> **The task**: If a line in the data holds "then", copy that line out in full.
START Dataset excerpts
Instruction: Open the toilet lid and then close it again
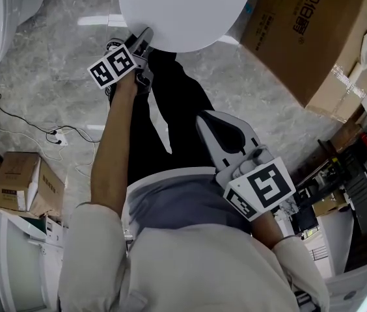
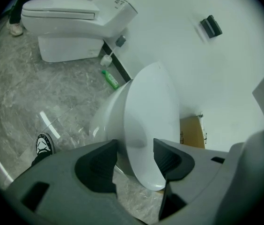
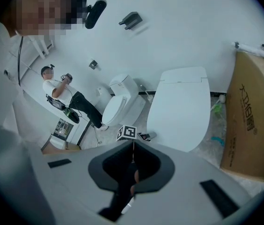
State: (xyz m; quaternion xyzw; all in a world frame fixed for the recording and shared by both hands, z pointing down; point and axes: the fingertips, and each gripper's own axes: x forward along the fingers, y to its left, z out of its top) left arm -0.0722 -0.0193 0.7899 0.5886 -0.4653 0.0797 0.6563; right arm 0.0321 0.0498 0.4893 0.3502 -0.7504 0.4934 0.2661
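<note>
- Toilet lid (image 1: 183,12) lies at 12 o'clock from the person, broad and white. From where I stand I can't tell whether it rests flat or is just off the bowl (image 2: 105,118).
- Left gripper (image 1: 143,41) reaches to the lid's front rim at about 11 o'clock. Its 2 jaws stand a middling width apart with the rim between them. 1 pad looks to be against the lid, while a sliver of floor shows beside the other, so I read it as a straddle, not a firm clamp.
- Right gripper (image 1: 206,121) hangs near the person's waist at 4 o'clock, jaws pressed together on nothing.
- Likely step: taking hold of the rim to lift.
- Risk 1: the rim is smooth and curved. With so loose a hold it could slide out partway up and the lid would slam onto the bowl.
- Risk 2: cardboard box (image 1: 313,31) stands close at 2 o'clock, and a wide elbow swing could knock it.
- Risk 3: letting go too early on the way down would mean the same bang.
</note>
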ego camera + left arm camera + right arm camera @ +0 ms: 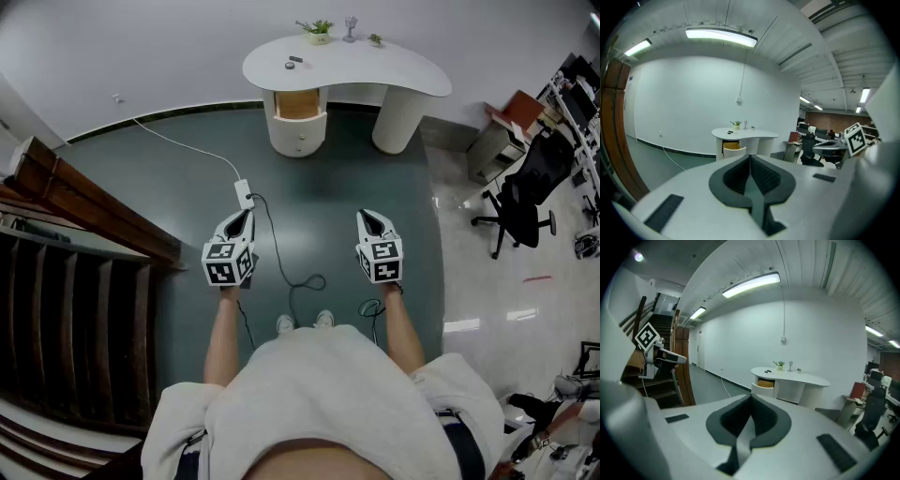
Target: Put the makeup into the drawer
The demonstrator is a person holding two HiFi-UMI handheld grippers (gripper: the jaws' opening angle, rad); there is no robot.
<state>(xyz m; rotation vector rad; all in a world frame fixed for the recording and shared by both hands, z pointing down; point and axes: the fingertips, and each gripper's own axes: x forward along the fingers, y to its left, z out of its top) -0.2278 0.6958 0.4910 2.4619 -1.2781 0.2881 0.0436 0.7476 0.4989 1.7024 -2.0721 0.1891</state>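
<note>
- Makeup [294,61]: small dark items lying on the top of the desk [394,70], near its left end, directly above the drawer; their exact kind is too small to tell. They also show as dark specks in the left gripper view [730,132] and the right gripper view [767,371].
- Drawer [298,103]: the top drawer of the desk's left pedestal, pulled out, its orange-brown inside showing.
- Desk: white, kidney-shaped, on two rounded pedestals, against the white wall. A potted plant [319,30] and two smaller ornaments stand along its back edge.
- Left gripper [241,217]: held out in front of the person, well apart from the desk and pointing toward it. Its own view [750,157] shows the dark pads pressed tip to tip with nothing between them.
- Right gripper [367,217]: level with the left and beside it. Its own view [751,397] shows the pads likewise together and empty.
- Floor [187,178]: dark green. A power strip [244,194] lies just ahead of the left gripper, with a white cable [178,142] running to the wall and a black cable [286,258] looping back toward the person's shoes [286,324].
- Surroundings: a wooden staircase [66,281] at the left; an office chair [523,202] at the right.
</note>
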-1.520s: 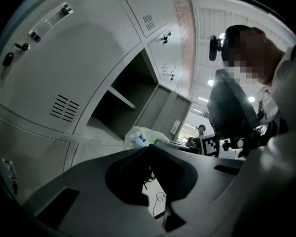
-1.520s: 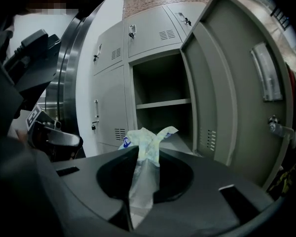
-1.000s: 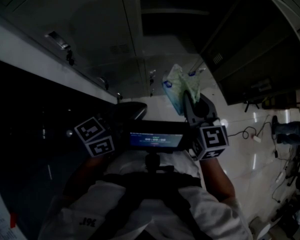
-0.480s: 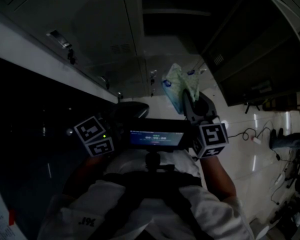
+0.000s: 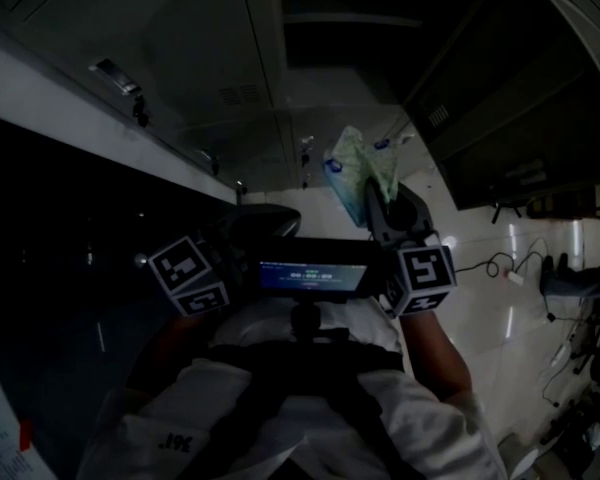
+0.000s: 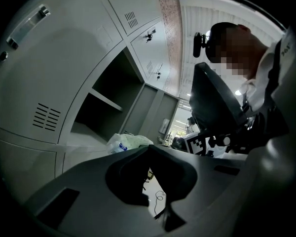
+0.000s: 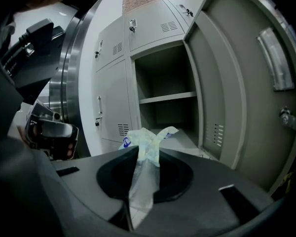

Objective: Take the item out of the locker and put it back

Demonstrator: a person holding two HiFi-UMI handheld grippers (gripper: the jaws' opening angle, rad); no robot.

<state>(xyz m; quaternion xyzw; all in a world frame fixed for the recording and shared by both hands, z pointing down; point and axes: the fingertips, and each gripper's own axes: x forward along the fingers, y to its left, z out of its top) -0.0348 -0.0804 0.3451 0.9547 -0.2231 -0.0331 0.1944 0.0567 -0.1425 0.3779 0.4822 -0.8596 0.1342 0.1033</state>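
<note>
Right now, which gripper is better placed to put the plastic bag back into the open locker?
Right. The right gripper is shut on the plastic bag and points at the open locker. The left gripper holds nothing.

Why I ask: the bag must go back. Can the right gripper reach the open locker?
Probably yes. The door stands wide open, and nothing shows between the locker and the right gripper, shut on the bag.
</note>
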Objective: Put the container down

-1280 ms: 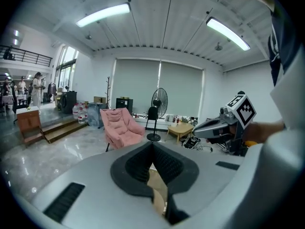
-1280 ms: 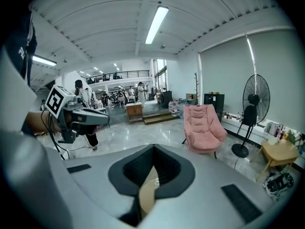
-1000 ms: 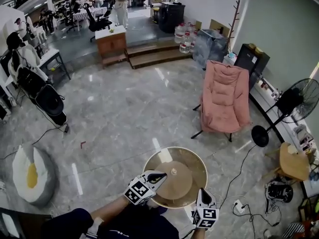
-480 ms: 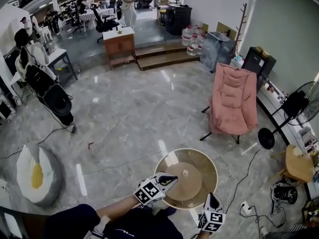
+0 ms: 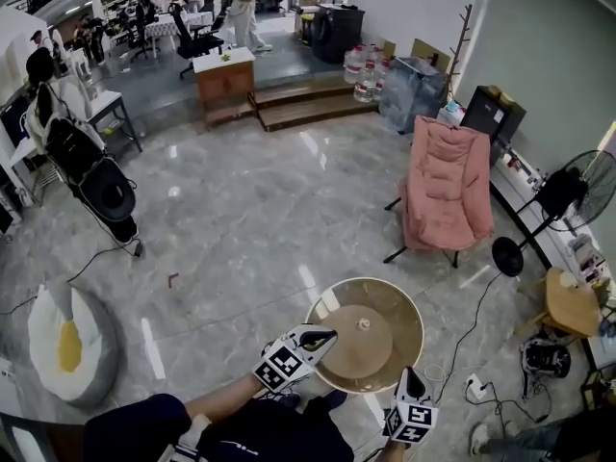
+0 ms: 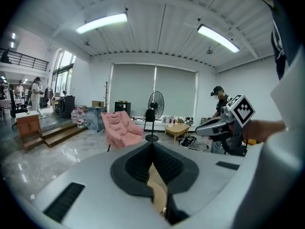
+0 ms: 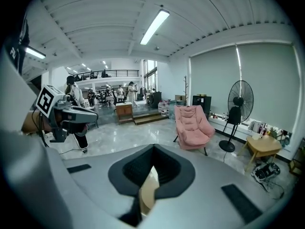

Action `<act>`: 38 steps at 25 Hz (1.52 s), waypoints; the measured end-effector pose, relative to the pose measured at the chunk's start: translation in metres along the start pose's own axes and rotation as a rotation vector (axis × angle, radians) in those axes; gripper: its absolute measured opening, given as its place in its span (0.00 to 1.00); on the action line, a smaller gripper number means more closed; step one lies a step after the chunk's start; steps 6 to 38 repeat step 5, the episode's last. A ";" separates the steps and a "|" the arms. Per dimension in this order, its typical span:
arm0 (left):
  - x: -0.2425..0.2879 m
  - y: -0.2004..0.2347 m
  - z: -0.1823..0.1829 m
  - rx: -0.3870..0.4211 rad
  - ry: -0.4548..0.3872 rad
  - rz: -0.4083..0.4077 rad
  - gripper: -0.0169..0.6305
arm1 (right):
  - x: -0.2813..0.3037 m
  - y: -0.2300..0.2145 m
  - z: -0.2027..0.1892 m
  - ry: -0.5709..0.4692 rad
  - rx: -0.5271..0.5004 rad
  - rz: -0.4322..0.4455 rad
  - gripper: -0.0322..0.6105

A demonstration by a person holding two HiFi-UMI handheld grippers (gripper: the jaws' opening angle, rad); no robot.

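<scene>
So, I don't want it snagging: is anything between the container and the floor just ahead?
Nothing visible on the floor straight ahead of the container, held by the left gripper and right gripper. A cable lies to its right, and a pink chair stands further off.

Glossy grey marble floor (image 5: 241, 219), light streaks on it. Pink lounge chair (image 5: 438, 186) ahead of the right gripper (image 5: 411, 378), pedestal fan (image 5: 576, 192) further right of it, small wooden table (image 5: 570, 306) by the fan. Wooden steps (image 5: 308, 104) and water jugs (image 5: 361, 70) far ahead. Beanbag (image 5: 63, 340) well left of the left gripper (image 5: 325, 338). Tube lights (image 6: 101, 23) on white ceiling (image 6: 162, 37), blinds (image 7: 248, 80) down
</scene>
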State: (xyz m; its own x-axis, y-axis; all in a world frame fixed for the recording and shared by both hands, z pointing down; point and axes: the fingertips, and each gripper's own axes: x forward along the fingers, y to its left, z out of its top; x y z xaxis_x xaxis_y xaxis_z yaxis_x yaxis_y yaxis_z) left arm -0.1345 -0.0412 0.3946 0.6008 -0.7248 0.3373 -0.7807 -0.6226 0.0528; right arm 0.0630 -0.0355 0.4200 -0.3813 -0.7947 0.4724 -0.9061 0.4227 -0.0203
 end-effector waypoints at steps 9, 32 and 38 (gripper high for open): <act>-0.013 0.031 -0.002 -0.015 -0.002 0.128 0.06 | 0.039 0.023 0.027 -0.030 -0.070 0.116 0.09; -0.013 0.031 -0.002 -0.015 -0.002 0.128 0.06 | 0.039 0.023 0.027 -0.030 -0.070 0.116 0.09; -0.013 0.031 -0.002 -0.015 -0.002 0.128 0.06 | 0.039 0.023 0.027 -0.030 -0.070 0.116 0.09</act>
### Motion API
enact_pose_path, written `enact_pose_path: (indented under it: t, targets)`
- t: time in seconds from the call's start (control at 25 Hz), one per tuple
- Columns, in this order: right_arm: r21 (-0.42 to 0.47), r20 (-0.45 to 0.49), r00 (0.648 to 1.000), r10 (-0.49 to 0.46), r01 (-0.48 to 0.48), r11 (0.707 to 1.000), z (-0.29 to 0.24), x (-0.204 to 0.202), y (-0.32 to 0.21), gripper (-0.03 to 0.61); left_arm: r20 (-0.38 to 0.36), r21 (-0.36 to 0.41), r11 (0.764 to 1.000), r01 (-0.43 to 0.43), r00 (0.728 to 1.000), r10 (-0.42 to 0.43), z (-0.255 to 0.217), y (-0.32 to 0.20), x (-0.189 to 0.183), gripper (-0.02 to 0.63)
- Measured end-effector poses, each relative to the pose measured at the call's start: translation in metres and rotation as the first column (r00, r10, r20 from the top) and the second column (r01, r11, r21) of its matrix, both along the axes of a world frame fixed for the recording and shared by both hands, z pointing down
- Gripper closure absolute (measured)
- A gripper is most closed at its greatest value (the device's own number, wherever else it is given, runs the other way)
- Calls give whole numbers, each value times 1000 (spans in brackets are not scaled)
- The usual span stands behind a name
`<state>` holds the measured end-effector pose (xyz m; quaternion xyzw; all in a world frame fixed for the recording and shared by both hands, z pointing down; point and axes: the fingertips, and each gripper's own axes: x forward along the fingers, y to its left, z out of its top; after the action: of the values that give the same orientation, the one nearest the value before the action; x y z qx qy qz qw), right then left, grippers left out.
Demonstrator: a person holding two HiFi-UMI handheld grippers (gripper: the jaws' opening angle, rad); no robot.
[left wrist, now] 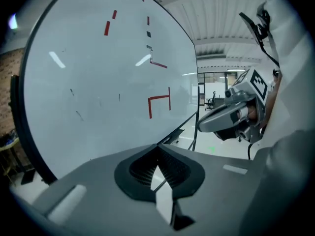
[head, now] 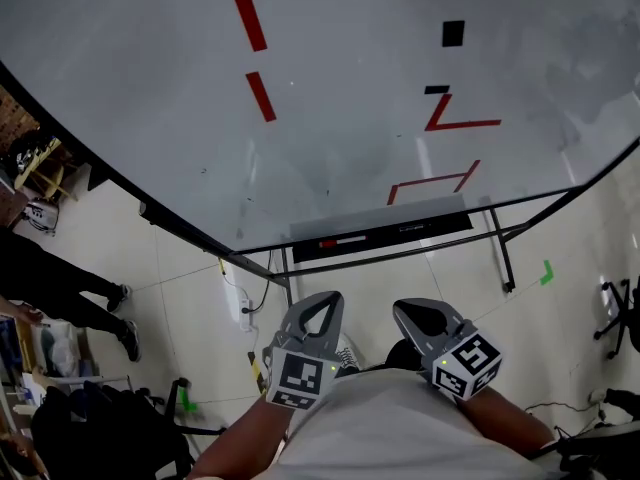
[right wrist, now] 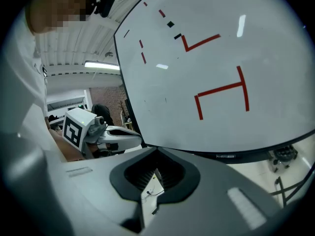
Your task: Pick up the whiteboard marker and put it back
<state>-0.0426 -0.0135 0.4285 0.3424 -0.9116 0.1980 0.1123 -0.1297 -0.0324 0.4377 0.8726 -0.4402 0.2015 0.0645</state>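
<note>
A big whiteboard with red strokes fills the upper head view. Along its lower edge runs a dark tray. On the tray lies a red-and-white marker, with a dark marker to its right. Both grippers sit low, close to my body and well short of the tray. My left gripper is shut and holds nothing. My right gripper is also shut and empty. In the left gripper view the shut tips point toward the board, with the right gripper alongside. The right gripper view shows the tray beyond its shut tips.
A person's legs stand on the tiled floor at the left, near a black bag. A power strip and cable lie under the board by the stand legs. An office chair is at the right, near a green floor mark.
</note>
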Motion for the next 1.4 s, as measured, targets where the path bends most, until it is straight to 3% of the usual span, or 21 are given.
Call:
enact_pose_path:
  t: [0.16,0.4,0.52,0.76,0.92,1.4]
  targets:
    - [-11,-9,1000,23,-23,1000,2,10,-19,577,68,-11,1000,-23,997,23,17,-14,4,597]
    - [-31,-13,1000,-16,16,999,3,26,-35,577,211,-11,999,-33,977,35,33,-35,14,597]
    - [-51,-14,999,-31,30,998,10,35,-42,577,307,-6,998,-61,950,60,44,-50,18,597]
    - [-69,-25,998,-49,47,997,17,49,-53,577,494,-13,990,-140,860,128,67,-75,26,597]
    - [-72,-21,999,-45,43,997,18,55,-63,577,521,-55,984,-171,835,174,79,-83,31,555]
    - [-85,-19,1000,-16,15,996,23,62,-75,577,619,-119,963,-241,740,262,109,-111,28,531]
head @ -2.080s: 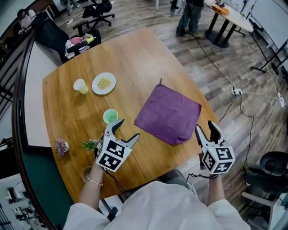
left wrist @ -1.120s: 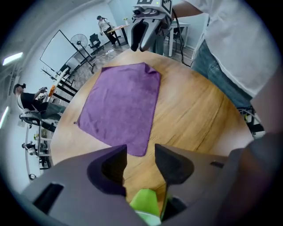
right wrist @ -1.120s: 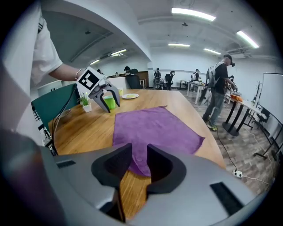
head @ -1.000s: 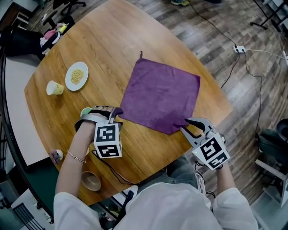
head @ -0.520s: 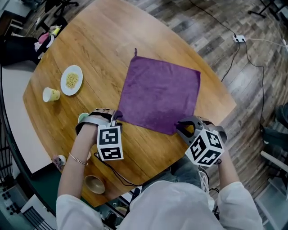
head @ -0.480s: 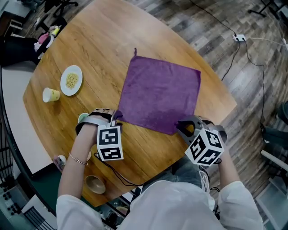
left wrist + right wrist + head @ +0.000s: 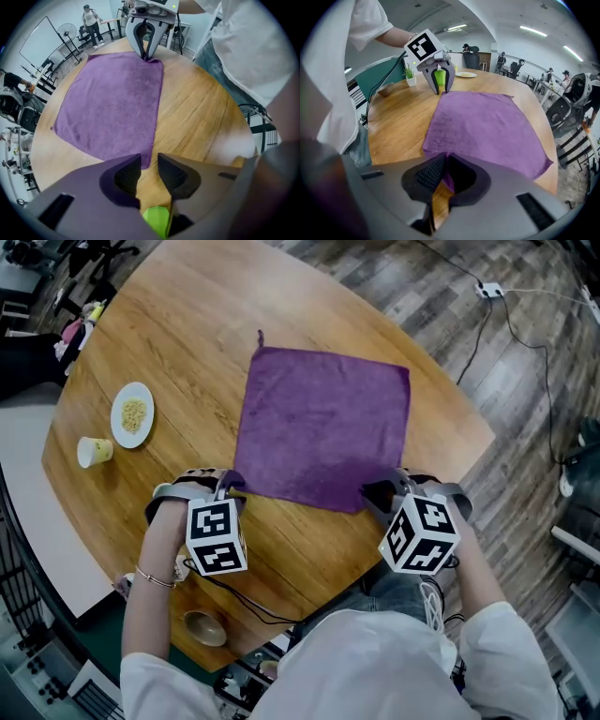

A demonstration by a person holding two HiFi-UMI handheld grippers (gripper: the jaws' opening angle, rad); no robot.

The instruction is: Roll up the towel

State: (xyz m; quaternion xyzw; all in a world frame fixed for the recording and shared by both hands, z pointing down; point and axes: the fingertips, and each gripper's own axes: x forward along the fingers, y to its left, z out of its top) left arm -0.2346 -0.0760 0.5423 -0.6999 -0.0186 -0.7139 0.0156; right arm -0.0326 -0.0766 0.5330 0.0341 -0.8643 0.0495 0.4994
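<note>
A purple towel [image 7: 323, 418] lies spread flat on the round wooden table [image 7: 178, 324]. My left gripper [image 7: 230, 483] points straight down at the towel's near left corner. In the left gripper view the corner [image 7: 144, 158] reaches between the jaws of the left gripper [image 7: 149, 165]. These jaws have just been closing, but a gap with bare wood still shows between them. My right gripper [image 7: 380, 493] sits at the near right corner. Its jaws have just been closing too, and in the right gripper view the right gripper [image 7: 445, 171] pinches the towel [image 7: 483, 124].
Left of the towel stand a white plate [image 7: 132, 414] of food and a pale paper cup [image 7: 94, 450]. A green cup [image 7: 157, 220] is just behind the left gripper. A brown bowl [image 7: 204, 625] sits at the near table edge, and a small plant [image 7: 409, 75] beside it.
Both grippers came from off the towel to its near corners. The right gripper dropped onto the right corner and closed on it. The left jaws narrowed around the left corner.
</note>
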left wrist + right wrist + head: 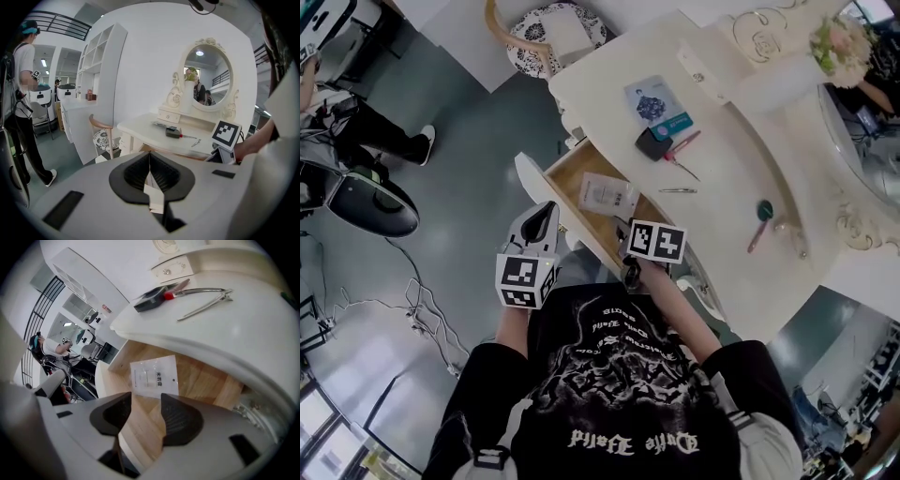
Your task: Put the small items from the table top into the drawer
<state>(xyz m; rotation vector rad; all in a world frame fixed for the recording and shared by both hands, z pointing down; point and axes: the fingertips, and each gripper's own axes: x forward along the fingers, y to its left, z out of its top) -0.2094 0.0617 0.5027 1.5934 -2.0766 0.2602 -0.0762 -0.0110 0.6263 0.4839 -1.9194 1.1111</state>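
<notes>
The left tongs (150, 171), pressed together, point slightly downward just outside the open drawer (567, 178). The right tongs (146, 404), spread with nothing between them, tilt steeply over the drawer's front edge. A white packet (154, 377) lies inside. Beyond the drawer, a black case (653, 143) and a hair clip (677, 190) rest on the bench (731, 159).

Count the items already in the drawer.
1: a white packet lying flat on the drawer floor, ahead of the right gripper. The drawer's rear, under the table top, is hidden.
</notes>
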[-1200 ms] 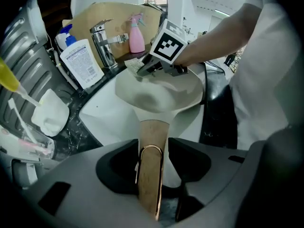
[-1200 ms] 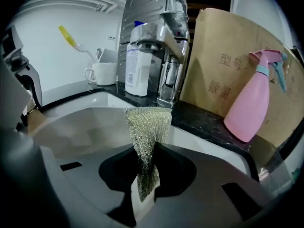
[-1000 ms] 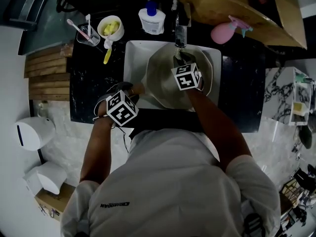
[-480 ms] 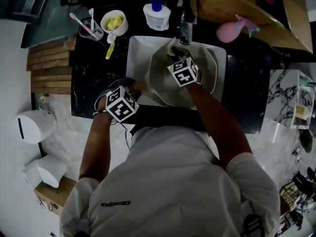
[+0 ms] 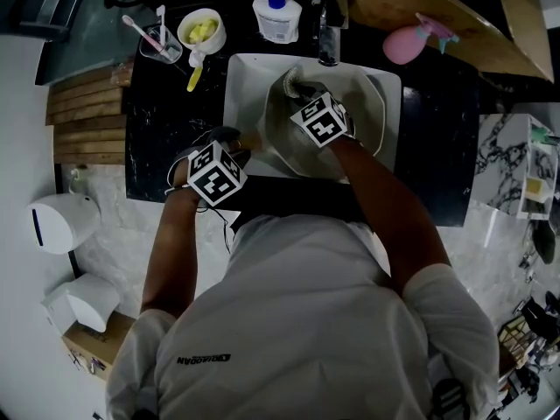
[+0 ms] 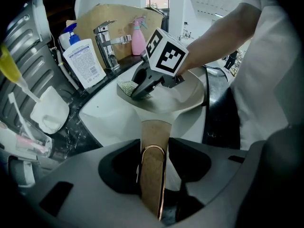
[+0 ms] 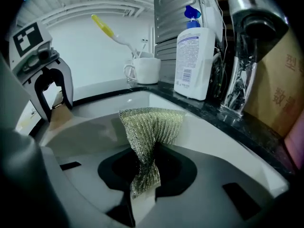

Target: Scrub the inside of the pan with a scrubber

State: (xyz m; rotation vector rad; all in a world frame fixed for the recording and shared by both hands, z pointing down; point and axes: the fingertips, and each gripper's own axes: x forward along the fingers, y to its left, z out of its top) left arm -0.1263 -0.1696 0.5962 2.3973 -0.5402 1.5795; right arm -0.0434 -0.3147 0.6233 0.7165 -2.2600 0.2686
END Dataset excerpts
> **Solution to this problem**:
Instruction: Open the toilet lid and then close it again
`<state>` holds the measured end-effector pose (xyz m; quaternion xyzw; all in a world frame fixed for the recording and shared by both hands, z pointing down; point and axes: the fingertips, and each gripper's own axes: x forward along the fingers, y to its left, z out of its top; after the action: of the values that give the same orientation, the one nearest the value before the action; x y z qx qy qz qw), right then left, grippers left out.

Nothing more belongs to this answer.